─── Data provided ───

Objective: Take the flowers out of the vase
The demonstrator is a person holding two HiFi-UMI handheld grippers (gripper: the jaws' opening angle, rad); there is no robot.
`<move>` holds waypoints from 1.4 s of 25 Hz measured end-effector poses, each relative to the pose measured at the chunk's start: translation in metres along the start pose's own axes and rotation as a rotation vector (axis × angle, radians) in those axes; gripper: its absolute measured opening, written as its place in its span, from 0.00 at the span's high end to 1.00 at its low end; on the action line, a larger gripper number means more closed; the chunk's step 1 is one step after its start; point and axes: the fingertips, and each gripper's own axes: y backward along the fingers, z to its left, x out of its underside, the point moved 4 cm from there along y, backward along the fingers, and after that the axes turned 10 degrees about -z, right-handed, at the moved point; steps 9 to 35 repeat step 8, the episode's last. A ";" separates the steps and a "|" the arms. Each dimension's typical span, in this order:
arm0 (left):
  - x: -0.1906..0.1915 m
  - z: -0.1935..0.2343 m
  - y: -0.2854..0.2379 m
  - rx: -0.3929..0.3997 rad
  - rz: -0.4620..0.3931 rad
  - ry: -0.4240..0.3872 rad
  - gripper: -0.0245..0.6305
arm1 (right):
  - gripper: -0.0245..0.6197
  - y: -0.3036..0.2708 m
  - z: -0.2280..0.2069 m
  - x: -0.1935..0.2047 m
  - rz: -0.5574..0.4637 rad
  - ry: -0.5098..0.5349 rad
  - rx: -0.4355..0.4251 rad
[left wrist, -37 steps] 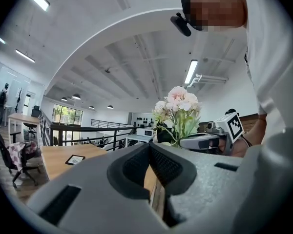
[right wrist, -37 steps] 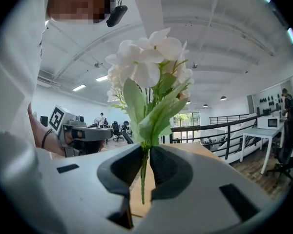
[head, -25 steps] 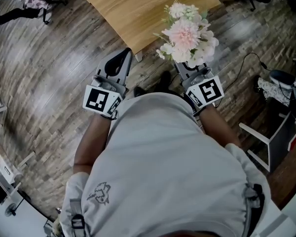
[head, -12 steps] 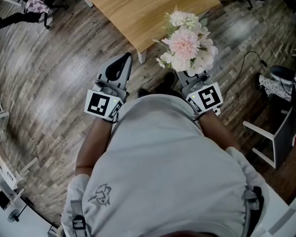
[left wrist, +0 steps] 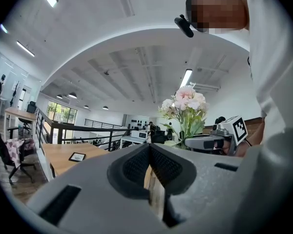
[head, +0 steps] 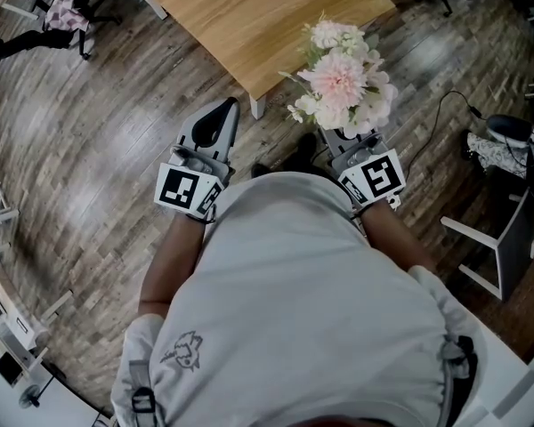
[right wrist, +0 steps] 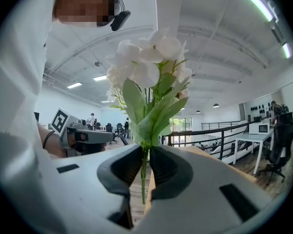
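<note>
Left gripper (head: 212, 128): jaws together, tips meeting, nothing between them in the left gripper view. Right gripper (head: 351, 142): jaws clamped on the green stems of the flowers (head: 343, 83), a narrow gap held by the stems; the stem ends hang below the pads in the right gripper view. The pink and white blooms stand upright above the right gripper, at upper right of centre in the head view, overlapping the near edge of the wooden table (head: 249, 16). Both grippers point level toward the table's near corner, whose white leg (head: 256, 105) stands between them. Wood-plank floor (head: 89, 149) spreads wide at frame left. At frame right lie a black cable (head: 454, 105) and a white chair frame (head: 481, 256). A dark railing (right wrist: 210, 130) crosses the room beyond.
</note>
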 end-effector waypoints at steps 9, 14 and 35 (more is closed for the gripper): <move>0.004 -0.003 0.010 0.016 0.000 -0.016 0.96 | 0.88 0.004 0.007 0.002 -0.014 0.002 0.005; 0.004 -0.003 0.010 0.016 0.000 -0.016 0.96 | 0.88 0.004 0.007 0.002 -0.014 0.002 0.005; 0.004 -0.003 0.010 0.016 0.000 -0.016 0.96 | 0.88 0.004 0.007 0.002 -0.014 0.002 0.005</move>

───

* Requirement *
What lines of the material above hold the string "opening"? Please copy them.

* Solution *
The demonstrator is a person holding two HiFi-UMI handheld grippers (gripper: the jaws' opening angle, rad); there is no robot.
`<move>` holds waypoints from 1.4 s of 25 Hz measured end-effector poses, each relative to the pose measured at the chunk's start: translation in metres along the start pose's own axes and rotation as a rotation vector (axis × angle, radians) in those axes; gripper: its absolute measured opening, written as its place in its span, from 0.00 at the span's high end to 1.00 at its low end; on the action line, a larger gripper number means more closed; the chunk's step 1 is one step after its start; point and axes: the fingertips, and each gripper's own axes: y backward along the fingers, z to its left, x out of its underside, the point moved 4 cm from there along y, backward along the fingers, and after that the axes turned 10 degrees about -z, right-handed, at the moved point; steps 9 to 35 repeat step 8, the episode's last. A ";" separates the steps and a "|" the arms. Each dimension's typical span, in this order:

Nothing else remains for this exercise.